A computed tomography (CT) scan can identify the degree of hydrocephalus (pressure that builds up within the cerebrospinal fluid) and whether the tumor is calcified.
MRA (Magnetic Resonance Angiography) uses contrast material to provide a look at blood vessels in the body by mapping blood flow and the condition of the blood vessel walls. In many cases, MRA can yield information that adds to the information gained by an MRI and therefore these two studies (MRI/MRA) are done in conjunction.
For some pineal tumors (germinomas), analysis of the cerebrospinal fluid (CSF) can reveal high levels of certain markers (Beta-HCG, AFP and CEA).
Because of the remote and difficult-to-reach location of the pineal gland, observation (the "wait and see" approach) is often advised. When treatment is necessary, the traditional approaches involve either one of the open brain approaches or a stereotactic biopsy combined with either radiotherapy, chemotherapy or both.
Although microsurgical advancements have led to better outcomes related to this type of surgery, due to the deep location of pineal tumors, it is considered one of the most difficult types of open brain surgery.

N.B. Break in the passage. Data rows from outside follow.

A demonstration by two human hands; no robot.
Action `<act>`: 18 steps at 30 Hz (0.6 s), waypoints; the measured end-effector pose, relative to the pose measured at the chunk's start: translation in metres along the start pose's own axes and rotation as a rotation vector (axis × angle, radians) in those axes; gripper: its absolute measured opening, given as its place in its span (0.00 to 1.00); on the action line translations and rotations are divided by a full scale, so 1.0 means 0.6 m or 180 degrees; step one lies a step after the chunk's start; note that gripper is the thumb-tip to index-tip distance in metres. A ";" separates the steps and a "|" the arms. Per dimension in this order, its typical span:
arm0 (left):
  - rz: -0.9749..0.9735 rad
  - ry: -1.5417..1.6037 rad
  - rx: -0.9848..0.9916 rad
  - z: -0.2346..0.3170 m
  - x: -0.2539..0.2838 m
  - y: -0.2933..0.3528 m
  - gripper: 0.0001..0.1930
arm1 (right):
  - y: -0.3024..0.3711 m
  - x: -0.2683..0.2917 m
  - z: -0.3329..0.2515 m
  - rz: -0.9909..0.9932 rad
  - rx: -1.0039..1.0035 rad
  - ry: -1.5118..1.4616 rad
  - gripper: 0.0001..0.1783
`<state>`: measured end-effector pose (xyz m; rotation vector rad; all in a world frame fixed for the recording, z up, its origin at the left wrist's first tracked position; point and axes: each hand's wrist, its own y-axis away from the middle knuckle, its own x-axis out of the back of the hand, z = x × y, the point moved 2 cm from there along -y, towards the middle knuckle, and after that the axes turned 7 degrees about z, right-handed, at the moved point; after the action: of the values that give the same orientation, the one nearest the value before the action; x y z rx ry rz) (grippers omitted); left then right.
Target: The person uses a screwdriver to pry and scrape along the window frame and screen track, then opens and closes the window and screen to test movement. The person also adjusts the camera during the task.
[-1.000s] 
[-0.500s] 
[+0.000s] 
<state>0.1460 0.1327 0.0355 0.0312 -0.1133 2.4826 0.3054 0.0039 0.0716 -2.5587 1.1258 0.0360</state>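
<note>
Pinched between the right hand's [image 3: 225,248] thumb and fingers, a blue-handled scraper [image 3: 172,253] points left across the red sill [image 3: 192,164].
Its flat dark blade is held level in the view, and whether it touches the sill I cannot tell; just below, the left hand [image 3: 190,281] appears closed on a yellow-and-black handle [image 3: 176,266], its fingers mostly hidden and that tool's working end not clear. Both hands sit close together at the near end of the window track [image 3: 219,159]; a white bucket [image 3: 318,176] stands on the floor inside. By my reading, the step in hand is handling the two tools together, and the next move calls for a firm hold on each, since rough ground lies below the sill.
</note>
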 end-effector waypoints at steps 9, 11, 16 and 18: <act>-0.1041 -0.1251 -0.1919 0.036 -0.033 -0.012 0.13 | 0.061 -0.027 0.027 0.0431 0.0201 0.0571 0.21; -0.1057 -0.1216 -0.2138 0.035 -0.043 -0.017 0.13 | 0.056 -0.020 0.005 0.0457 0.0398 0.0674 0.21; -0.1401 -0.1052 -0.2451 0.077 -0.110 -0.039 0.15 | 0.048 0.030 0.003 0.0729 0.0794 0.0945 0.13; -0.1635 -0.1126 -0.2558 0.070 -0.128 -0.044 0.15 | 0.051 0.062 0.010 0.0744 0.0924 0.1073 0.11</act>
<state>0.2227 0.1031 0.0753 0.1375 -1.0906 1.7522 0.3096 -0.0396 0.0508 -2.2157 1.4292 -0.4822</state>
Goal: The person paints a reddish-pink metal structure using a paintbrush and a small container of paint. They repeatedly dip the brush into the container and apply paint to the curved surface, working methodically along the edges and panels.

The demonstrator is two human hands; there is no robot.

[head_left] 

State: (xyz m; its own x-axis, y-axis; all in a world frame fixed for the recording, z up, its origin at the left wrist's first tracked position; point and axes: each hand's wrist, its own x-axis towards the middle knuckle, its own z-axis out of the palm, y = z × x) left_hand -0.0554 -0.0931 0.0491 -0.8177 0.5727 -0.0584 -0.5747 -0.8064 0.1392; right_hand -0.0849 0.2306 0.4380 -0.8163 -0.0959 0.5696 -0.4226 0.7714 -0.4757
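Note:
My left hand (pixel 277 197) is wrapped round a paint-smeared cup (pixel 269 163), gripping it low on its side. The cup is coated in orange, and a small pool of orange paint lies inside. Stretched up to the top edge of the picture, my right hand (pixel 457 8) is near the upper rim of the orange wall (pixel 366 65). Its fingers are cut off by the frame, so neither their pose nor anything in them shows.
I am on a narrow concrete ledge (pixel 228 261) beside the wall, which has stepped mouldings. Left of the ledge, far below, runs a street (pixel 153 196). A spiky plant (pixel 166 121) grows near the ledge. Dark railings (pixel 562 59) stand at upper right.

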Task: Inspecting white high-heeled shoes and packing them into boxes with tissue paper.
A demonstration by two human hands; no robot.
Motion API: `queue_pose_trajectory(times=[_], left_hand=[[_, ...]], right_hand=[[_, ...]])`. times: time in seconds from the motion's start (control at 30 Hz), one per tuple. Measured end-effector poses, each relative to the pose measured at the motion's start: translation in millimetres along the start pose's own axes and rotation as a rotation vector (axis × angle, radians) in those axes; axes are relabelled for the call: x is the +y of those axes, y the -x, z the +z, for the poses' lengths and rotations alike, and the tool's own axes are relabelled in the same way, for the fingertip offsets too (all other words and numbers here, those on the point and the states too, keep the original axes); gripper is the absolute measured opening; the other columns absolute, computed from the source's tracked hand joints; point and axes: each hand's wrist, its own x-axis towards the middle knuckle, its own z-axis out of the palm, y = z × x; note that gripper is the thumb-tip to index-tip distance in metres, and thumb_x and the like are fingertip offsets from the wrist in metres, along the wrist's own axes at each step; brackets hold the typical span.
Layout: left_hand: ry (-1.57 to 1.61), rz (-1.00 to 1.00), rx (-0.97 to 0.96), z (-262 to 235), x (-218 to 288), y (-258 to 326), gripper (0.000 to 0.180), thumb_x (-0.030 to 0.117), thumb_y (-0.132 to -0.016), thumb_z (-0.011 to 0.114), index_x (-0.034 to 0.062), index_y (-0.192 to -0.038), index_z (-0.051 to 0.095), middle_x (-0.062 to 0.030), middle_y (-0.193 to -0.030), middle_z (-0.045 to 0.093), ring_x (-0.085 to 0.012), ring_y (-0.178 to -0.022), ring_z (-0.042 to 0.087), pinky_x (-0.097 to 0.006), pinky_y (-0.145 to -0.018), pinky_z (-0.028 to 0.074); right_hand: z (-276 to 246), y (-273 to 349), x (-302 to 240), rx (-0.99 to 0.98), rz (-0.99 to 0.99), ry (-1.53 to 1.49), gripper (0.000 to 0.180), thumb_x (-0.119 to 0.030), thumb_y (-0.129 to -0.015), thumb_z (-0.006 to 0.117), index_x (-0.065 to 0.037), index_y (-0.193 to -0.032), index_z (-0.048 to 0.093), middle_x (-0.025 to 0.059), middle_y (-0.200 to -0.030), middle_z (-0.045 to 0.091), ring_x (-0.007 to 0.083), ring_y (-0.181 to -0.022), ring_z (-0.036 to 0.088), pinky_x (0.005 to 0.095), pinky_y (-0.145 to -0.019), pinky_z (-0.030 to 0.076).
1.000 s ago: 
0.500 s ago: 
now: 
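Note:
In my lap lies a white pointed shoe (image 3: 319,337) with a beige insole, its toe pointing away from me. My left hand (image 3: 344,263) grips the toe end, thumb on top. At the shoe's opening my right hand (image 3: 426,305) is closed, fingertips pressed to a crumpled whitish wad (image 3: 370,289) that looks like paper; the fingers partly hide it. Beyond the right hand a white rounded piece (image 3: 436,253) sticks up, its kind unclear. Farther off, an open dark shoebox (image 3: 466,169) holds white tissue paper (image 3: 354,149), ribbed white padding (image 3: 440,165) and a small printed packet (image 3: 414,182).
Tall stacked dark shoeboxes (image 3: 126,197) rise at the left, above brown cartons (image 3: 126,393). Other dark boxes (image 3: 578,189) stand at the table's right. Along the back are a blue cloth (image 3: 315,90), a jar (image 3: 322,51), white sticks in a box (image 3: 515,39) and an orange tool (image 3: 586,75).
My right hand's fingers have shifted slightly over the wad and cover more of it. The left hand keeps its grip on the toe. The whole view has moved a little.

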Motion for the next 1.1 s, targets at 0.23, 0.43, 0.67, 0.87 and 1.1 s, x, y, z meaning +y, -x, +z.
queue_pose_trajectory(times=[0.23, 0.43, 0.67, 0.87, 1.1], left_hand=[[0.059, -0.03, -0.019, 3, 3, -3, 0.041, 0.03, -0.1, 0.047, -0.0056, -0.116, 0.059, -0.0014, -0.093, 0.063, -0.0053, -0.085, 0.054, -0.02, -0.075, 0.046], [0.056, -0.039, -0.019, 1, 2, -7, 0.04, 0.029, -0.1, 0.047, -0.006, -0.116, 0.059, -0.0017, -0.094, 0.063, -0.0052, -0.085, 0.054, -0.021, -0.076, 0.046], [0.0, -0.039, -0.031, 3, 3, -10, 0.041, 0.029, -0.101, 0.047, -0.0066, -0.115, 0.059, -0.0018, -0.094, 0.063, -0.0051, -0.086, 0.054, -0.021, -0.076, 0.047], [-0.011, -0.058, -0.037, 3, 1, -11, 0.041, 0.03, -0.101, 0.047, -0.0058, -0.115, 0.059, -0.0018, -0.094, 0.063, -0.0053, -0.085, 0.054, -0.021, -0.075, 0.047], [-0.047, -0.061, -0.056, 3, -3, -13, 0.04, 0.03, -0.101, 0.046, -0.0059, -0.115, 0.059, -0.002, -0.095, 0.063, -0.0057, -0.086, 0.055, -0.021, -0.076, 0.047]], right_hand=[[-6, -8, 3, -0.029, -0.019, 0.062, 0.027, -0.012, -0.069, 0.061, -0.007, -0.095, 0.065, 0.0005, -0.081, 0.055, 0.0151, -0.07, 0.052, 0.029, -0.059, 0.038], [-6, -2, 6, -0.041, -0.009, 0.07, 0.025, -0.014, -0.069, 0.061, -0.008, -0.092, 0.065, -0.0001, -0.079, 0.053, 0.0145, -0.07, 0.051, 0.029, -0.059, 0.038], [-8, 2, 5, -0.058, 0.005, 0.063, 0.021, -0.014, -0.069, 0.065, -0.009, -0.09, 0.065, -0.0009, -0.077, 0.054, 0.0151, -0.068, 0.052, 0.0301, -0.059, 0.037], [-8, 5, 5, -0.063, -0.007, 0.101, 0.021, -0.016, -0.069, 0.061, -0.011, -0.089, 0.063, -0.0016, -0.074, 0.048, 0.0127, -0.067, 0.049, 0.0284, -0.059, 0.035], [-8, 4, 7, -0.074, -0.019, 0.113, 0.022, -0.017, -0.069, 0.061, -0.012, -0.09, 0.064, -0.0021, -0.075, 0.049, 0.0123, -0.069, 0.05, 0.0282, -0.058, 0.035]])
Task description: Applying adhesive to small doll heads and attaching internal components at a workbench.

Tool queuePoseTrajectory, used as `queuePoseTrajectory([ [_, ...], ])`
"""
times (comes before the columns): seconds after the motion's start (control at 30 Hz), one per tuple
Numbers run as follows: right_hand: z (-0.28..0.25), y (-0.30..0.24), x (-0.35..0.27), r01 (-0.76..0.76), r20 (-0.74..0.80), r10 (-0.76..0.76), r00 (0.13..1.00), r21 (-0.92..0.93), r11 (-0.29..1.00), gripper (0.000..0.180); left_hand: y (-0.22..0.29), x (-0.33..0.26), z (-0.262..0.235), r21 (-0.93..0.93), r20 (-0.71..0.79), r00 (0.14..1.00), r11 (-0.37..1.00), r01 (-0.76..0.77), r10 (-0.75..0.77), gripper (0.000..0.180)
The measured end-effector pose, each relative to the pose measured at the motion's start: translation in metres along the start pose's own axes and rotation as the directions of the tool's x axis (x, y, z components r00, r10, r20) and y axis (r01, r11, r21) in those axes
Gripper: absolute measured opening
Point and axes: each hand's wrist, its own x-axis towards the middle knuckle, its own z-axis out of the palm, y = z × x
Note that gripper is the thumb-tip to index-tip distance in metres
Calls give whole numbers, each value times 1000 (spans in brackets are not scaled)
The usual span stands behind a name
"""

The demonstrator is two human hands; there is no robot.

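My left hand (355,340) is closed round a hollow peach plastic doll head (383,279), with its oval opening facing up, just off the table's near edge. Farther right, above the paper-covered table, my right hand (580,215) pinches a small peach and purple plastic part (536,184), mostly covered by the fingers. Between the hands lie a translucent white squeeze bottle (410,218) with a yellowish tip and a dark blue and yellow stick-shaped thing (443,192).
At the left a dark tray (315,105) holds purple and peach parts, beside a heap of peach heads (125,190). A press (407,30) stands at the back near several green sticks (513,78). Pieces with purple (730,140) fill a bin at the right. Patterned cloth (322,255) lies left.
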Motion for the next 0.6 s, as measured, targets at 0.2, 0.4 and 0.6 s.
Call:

In contrast, at the Skull Base Institute, we advocate the minimally invasive endoscopic approach as the mainstay of therapy. This curative procedure begins by creating a "keyhole" smaller than a dime behind the ear. From there, a slender endoscope slides over the top of the cerebellum and through a natural pathway to access the deep-seated pineal tumor, without the need for any metal retractors or the need to go through normal brain tissue. This revolutionary procedure is used to completely excise the tumor.
Pineal tumors are treatable, and in many cases, curable. The ideal approach to treatment depends on the size and type of tumor, and the extent to which the tumor is invading or compressing surrounding neurovascular structures.
Where surgical intervention is indicated, the minimally invasive endoscopic approach leads to a shorter surgery and recovery times, less pain and fewer complications than traditional types of open brain surgery.